═════ Data excerpt ═════

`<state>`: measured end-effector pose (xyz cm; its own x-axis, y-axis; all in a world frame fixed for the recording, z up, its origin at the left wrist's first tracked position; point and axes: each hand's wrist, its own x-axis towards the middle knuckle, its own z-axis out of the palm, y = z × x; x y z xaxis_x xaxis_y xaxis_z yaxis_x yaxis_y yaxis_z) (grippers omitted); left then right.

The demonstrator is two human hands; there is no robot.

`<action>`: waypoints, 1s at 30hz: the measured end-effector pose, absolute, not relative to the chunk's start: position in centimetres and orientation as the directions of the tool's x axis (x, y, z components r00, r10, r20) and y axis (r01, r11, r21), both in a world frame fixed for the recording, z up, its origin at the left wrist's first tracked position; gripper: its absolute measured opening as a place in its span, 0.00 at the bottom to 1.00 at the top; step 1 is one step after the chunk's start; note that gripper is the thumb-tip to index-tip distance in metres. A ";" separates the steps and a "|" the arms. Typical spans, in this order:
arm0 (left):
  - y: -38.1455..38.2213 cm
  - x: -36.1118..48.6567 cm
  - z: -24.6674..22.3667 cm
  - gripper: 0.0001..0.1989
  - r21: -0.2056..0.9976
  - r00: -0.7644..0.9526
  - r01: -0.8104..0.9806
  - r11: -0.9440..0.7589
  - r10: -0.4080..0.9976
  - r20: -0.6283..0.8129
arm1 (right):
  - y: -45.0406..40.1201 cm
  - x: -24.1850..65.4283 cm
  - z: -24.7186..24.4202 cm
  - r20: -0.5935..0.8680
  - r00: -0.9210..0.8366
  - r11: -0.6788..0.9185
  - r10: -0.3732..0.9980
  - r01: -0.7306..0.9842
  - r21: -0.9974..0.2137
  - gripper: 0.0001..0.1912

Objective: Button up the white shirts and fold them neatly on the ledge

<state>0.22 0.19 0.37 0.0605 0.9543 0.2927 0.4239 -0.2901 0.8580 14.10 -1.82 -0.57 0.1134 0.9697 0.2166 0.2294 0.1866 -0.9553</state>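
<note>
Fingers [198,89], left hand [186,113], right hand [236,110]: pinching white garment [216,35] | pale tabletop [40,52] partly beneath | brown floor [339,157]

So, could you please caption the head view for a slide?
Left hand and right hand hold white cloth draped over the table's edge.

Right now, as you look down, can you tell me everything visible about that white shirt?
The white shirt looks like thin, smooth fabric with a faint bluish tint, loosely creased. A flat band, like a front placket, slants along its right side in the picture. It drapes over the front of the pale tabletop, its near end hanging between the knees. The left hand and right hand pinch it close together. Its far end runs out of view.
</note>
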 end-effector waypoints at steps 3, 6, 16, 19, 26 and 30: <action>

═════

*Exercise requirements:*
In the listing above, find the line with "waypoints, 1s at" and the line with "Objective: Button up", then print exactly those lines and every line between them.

*Output below:*
`<action>`: waypoints, 1s at 30hz: the measured end-effector pose, absolute, not relative to the chunk's start: position in centimetres and orientation as the directions of the tool's x axis (x, y, z components r00, r10, r20) and y axis (r01, r11, r21), both in a world frame fixed for the recording, z up, its origin at the left wrist's first tracked position; gripper: its absolute measured opening as a place in its span, 0.00 at the bottom to 1.00 at the top; step 1 is one step after the chunk's start; note that gripper is the thumb-tip to index-tip distance in metres. A ";" separates the steps and a "|" the arms. Typical spans, in this order:
arm0 (left):
  - y: -38.1455..38.2213 cm
  - x: -36.1118..48.6567 cm
  - z: -24.6674..22.3667 cm
  - gripper: 0.0001..0.1989
  - r21: -0.2056..0.9976
  - r00: -0.7644..0.9526
  - r01: -0.8104..0.9806
  - r11: -0.9440..0.7589
  - r10: -0.4080..0.9976
  - r20: -0.6283..0.8129
arm1 (right):
  - y: -45.0406..40.1201 cm
  - x: -24.1850..65.4283 cm
  - z: -24.7186..24.4202 cm
  - r20: -0.5935..0.8680
  - r00: -0.9210..0.8366
  - r11: -0.6788..0.9185
  - r10: -0.3732..0.9980
  - r01: -0.7306..0.9842
  - r21: -0.9974..0.2137
  - gripper: 0.0001..0.1912

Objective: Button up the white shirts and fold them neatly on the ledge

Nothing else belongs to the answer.